Exasperated radio blowhard Rush Limbaugh asks, "Condoleeza Rice ... is a pinnacle of achievement and intelligent and well-spoken. ... You can't find a more accomplished person. Marco Rubio. And really, speaking in street lingo, we're not getting credit for it. ... Are these people perceived as tokens?"
"In order to get the Hispanic or Latino vote, does that mean open the borders and embrace the illegals?" Yes.
"If we're not getting the female vote, do we become pro-choice?" Yes.
Liberal pundits are offering advice to their Republican counterparts this week, arguing that if GOP officials and pundits make a few nips and tucks into their Neanderthal platform and tone, they may yet save their white male--dominated party from irrelevance.
Let's set aside the obvious fact that no one does nor should listen to counsel offered by their enemies. Nevertheless, Republicans might be more willing to listen to me than other columnists. After all, I love the GOP just as much as I care for the Democrats--not at all.
The Republicans' big problem is that they think they're me.
I am a pundit. The pay isn't great, but I get to stand up for what I think is right regardless of whether anybody else is willing to follow. My job isn't to be popular. However, if I were tapped to head a major political party, I wouldn't have that luxury.
If Republicans want to win elections, they need to set the stage for a transformational shift as dramatic as 1932, when FDR turned the Democrats into the party of liberalism and progressivism.
Republicans need not wonder why President Barack Obama got 71 percent of the Latino vote; if anything, the shocker is that figure wasn't higher. For decades, right-wing talk radio hosts and other Republican surrogates have been bashing illegal immigration. Now that the Latino vote has become essential to win national races, the GOP can no longer afford its hardline stance on immigration.
On every social issue of note, Americans are moving away from the Republican Party. We are becoming more tolerant of gays and their rights, more supportive of abortion rights, and more open to people of different backgrounds.

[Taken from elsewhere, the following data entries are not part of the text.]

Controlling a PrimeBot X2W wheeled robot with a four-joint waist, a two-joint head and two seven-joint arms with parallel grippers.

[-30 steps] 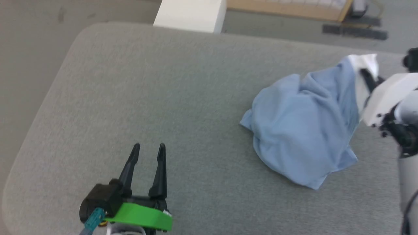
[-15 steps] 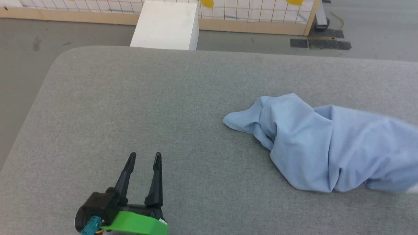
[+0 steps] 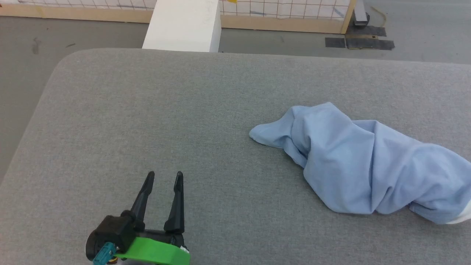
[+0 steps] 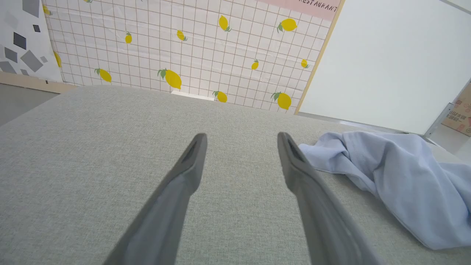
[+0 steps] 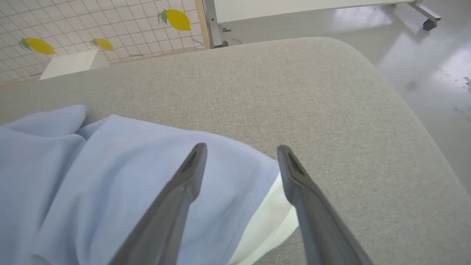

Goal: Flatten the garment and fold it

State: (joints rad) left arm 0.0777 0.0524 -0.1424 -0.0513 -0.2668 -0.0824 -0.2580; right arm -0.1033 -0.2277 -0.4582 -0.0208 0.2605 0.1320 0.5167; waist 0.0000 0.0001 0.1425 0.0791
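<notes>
The garment (image 3: pixel 368 165) lay crumpled on the right half of the grey padded surface (image 3: pixel 147 110). The left gripper (image 3: pixel 165 173) stood at the near left, fingers spread and empty, well apart from it. The right wrist view added the right gripper (image 5: pixel 241 146), fingers parted above the cloth's white-lined edge (image 5: pixel 272 217), gripping nothing.

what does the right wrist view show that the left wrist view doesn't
Right wrist view adds: the right gripper, open, by the garment and its white inside, plus shiny floor. Left wrist view adds: the left gripper, open, over bare table, and a pink sign. Both share the blue garment, the grey table and the lemon-patterned wall.
</notes>
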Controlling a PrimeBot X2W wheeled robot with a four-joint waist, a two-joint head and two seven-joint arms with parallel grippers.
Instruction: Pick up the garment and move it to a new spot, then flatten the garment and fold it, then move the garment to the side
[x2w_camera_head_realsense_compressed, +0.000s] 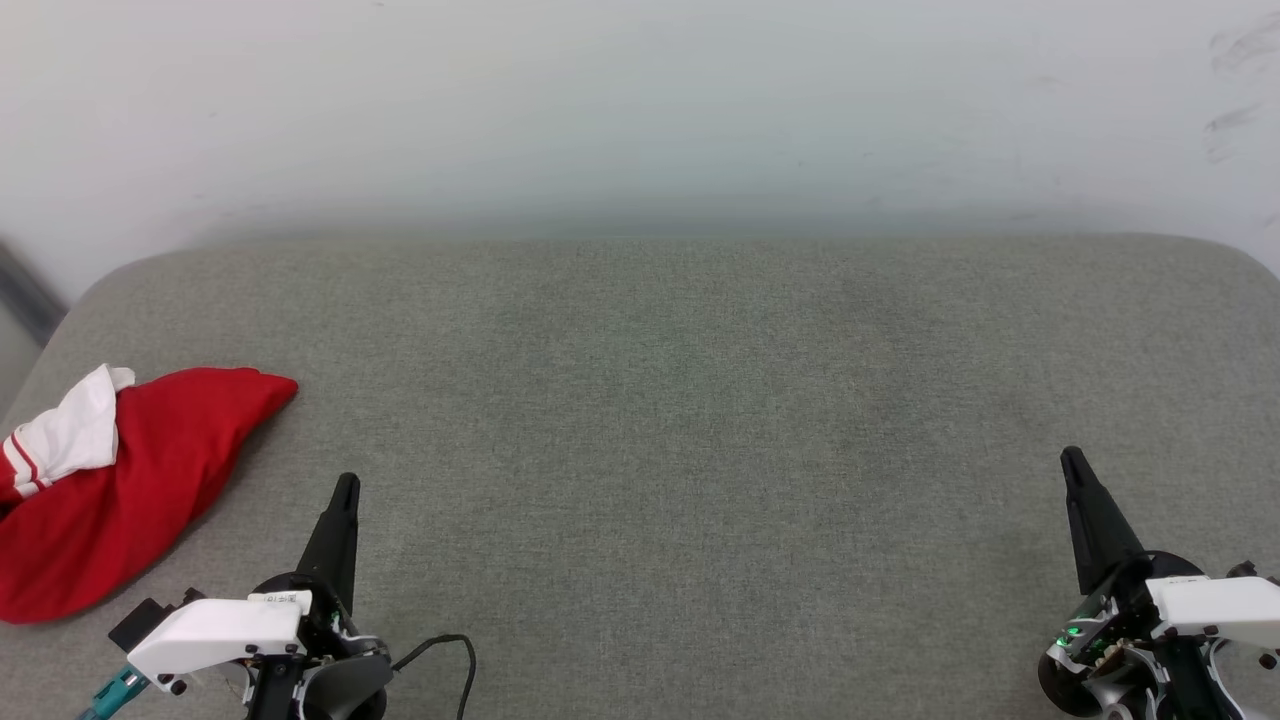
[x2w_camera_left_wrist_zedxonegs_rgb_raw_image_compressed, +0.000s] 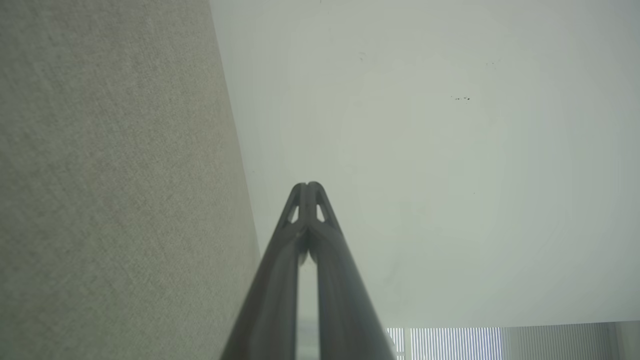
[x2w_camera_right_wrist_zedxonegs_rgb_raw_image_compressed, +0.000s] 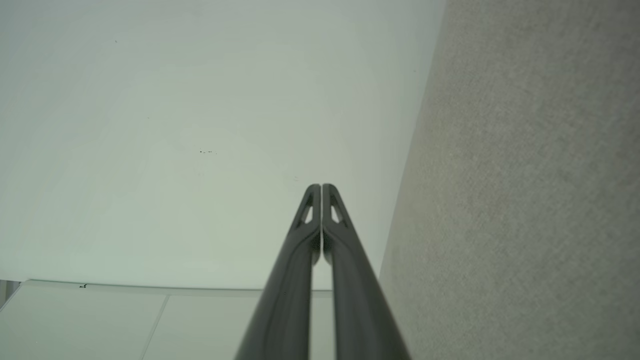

Beginning last summer, Republican strategists consciously decided to downplay Mitt Romney's stances on the Republican Party's platform on social issues. Now liberal commentators are joining them, strangely and cynically suggesting that Republicans need to change their emphasis of their messaging--but not the content of their policies.

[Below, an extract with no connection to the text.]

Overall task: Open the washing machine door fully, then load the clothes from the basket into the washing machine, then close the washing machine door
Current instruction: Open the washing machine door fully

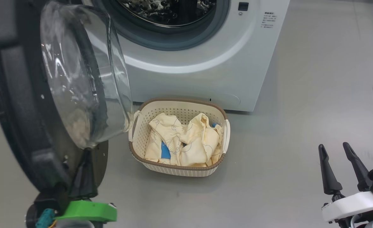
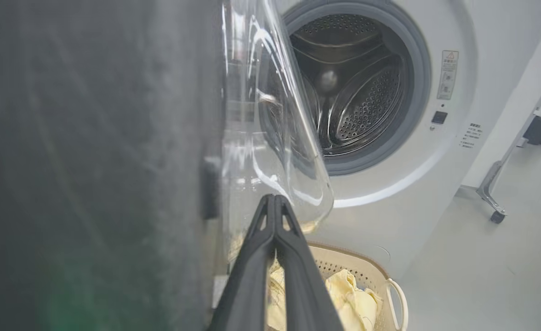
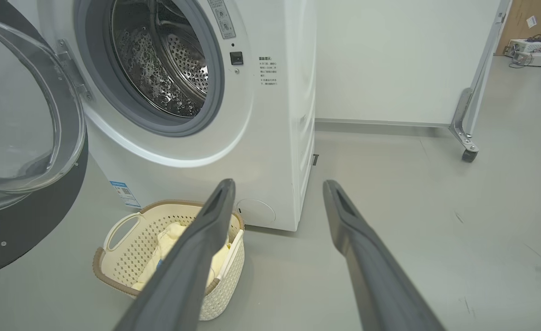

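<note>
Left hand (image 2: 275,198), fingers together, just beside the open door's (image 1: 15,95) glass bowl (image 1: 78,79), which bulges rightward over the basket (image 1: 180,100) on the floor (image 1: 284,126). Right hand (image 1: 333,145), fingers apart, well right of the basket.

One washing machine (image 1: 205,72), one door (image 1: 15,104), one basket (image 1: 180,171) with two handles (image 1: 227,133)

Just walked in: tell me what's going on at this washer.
The robot is partway through loading laundry. Its left gripper, shut, sits close by the inner side of the washing machine door, which stands open. The right gripper hangs open and empty. The clothes lie in the basket before the washing machine; its drum is empty.
</note>
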You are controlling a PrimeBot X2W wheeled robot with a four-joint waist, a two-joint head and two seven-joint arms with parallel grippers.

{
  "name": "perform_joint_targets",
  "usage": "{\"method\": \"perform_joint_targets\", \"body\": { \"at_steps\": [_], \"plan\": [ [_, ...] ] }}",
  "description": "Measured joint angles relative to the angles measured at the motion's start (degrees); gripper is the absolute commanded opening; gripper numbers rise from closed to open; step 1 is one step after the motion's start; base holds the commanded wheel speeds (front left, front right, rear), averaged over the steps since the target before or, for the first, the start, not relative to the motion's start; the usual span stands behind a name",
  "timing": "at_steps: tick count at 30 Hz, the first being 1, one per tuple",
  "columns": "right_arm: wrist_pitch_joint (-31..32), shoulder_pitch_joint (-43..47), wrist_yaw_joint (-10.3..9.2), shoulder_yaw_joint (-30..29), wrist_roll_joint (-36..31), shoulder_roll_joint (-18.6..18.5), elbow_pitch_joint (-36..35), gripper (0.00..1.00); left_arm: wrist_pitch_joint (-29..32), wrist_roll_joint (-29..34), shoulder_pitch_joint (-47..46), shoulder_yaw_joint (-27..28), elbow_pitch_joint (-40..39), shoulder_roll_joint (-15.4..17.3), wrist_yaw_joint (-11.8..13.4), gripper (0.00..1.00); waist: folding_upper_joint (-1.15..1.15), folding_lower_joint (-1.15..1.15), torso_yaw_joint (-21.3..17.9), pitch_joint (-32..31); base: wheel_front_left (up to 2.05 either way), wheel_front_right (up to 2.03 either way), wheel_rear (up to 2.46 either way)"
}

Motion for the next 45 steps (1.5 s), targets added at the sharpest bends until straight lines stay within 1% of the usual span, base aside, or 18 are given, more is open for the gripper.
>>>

Style isn't enough. Republicans are doomed unless they radically change to social-issue policies that are in step with the country. If the Party of Lincoln is adaptable and intelligent, it will exploit the opportunity to move, not just left, but to the left of the center-right Democratic Party.
The GOP could make good on its long-standing assertion that it favors a legal path to immigration by proposing that we open our doors to a huge surge of legal immigration.
The Republican Party claims to be the party of small government conservatism; why not say that this is a simple matter of keeping the government out of our bedrooms and out of women's bodies? Same thing goes for same-sex marriage and other rights for people who are discriminated against because of their sexual orientation.
You can't roll out a new and improved Republican Party social issues platform overnight without alienating the crazy Christian fundamentalists and other unattractive sorts who form the basis of the Republican Party. But you can start a transition to a viable future in a methodical way that prepares the Republican Party for the huge demographic shifts that will drive the politics of the country as it moves further and further to the left.